▶ Exercise:
Copy the data exactly. No line may be skipped.

▶ Given entries:

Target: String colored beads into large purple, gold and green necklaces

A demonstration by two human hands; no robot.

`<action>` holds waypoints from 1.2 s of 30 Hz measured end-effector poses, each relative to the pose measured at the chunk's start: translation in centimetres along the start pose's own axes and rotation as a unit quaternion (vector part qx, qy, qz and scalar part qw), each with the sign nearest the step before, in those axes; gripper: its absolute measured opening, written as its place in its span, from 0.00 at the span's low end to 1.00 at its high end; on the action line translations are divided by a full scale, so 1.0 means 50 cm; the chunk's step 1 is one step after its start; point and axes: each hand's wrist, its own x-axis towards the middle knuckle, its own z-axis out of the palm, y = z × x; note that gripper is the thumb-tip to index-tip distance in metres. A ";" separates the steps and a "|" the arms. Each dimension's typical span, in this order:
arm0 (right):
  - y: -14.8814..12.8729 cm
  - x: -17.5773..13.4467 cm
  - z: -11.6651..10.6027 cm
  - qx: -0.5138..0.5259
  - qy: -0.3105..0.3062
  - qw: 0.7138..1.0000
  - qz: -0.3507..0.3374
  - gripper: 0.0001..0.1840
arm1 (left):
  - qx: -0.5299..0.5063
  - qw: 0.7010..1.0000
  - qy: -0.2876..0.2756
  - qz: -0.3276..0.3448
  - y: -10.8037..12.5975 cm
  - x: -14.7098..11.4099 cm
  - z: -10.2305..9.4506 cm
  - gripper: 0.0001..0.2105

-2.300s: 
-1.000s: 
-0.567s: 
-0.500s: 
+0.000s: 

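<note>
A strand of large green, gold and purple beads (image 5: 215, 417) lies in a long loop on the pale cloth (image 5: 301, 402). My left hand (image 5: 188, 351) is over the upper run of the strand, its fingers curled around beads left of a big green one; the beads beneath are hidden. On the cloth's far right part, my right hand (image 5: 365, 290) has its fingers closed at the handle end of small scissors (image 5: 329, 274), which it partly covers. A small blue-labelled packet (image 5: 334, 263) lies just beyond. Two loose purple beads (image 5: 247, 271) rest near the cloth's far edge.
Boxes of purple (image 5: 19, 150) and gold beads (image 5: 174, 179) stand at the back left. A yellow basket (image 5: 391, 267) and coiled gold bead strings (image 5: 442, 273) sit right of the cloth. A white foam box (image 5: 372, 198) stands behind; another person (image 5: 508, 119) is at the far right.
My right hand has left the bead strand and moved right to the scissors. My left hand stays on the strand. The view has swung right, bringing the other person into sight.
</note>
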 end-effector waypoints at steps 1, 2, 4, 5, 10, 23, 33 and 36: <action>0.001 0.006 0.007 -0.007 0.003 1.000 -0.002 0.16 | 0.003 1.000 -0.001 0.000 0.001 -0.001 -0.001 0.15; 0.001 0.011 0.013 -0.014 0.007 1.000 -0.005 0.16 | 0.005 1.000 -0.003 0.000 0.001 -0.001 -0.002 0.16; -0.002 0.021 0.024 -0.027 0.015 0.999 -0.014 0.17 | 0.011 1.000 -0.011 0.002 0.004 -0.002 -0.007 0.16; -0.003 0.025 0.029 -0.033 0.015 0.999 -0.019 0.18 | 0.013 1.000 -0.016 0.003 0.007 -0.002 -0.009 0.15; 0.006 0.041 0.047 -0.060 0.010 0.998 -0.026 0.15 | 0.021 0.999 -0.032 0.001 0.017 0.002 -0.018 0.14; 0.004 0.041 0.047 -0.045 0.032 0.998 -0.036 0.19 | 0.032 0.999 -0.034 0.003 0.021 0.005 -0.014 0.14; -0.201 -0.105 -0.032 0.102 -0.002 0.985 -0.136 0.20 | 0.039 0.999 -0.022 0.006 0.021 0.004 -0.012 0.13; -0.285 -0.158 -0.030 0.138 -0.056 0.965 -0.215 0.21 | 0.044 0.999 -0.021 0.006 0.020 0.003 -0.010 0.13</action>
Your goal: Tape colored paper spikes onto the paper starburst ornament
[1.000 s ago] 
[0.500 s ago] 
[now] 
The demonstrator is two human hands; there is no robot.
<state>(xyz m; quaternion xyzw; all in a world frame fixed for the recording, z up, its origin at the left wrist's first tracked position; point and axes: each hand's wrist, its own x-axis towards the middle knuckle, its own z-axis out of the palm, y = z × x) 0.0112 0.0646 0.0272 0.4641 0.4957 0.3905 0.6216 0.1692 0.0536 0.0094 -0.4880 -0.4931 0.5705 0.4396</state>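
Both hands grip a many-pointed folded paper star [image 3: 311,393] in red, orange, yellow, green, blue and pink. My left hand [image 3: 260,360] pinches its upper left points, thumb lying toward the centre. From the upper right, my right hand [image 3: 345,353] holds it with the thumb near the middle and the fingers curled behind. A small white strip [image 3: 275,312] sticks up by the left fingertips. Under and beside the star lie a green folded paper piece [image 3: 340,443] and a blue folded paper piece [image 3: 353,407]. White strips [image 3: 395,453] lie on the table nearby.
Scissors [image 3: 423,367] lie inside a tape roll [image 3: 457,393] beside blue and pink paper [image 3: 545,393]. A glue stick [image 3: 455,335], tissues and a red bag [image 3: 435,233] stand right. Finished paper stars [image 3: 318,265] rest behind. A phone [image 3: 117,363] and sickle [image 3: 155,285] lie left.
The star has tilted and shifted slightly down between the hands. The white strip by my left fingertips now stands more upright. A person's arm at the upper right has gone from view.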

▶ Response area:
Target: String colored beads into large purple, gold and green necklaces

A demonstration by two human hands; no robot.

`<action>` holds waypoints from 1.2 s of 30 Hz measured end-effector poses, each relative to the pose measured at the chunk's start: translation in centimetres along the start pose's own axes and rotation as a unit quaternion (vector part qx, qy, qz and scalar part qw), each with the sign nearest the step before, in those axes; gripper: its absolute measured opening, written as its place in its span, from 0.00 at the span's low end to 1.00 at its high end; on the action line translations are divided by a full scale, so 1.0 means 50 cm; the chunk's step 1 is one step after its start; point and axes: each hand's wrist, its own x-axis towards the middle knuckle, its own z-axis out of the palm, y = z × x; note that gripper is the thumb-tip to index-tip distance in metres. A ";" separates the steps and a "|" the arms. Each dimension's typical span, in this order:
arm0 (right):
  - y: -14.8814..12.8729 cm
  - x: -17.5773..13.4467 cm
  - z: -11.6651..10.6027 cm
  - qx: -0.5138..0.5259
  - qy: -0.3105..0.3062
  - qw: 0.7138..1.0000
  - qz: -0.3507..0.3374
  - gripper: 0.0001..0.1840
arm1 (left):
  - qx: -0.5299..0.5063
  - qw: 0.7010..1.0000
  - qy: -0.2876..0.2756
  - qz: -0.3276..0.3448
  - y: -10.8037..12.5975 cm
  - x: -14.7098..11.4099 cm
  - z: -10.2305..9.4506 cm
  - gripper: 0.0001..0.2105

-2.300s: 
-1.000s: 
-0.567s: 
-0.500s: 
+0.000s: 

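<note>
A strand of large green, gold and purple beads (image 5: 215, 417) lies in a long loop on the pale cloth (image 5: 301, 402). My left hand (image 5: 188, 351) is over the upper run of the strand, its fingers curled around beads left of a big green one; the beads beneath are hidden. On the cloth's far right part, my right hand (image 5: 365, 290) has its fingers closed at the handle end of small scissors (image 5: 329, 274), which it partly covers. A small blue-labelled packet (image 5: 334, 263) lies just beyond. Two loose purple beads (image 5: 247, 271) rest near the cloth's far edge.
Boxes of purple (image 5: 19, 150) and gold beads (image 5: 174, 179) stand at the back left. A yellow basket (image 5: 391, 267) and coiled gold bead strings (image 5: 442, 273) sit right of the cloth. A white foam box (image 5: 372, 198) stands behind; another person (image 5: 508, 119) is at the far right.
My right hand has left the bead strand and moved right to the scissors. My left hand stays on the strand. The view has swung right, bringing the other person into sight.
</note>
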 end-effector waypoints at steps 1, 2, 4, 5, 10, 23, 33 and 36: <action>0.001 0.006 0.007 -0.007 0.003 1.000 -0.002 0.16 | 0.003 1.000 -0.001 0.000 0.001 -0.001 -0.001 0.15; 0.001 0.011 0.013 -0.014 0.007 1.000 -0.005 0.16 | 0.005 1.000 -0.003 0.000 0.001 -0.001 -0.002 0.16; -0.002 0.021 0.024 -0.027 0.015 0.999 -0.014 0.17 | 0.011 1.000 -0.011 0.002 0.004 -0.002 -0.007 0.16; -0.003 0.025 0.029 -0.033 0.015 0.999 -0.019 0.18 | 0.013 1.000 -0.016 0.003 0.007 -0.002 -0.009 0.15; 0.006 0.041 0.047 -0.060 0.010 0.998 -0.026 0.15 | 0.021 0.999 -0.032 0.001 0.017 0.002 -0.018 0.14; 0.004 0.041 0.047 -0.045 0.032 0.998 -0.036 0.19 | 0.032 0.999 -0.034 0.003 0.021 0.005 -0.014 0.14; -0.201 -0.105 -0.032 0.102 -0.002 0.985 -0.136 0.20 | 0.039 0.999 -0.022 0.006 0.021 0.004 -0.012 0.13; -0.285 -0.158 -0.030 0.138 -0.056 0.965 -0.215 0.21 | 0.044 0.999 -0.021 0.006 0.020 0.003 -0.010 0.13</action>
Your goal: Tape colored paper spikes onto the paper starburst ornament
[1.000 s ago] 
[0.500 s ago] 
[now] 
The demonstrator is two human hands; there is no robot.
<state>(xyz m; quaternion xyzw; all in a world frame fixed for the recording, z up, its origin at the left wrist's first tracked position; point and axes: each hand's wrist, its own x-axis towards the middle knuckle, its own z-axis out of the palm, y = z × x) 0.0112 0.0646 0.0272 0.4641 0.4957 0.3905 0.6216 0.1692 0.0536 0.0094 -0.4880 -0.4931 0.5705 0.4396</state>
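Both hands grip a many-pointed folded paper star [image 3: 311,393] in red, orange, yellow, green, blue and pink. My left hand [image 3: 260,360] pinches its upper left points, thumb lying toward the centre. From the upper right, my right hand [image 3: 345,353] holds it with the thumb near the middle and the fingers curled behind. A small white strip [image 3: 275,312] sticks up by the left fingertips. Under and beside the star lie a green folded paper piece [image 3: 340,443] and a blue folded paper piece [image 3: 353,407]. White strips [image 3: 395,453] lie on the table nearby.
Scissors [image 3: 423,367] lie inside a tape roll [image 3: 457,393] beside blue and pink paper [image 3: 545,393]. A glue stick [image 3: 455,335], tissues and a red bag [image 3: 435,233] stand right. Finished paper stars [image 3: 318,265] rest behind. A phone [image 3: 117,363] and sickle [image 3: 155,285] lie left.
The star has tilted and shifted slightly down between the hands. The white strip by my left fingertips now stands more upright. A person's arm at the upper right has gone from view.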

Nothing else remains in this exercise.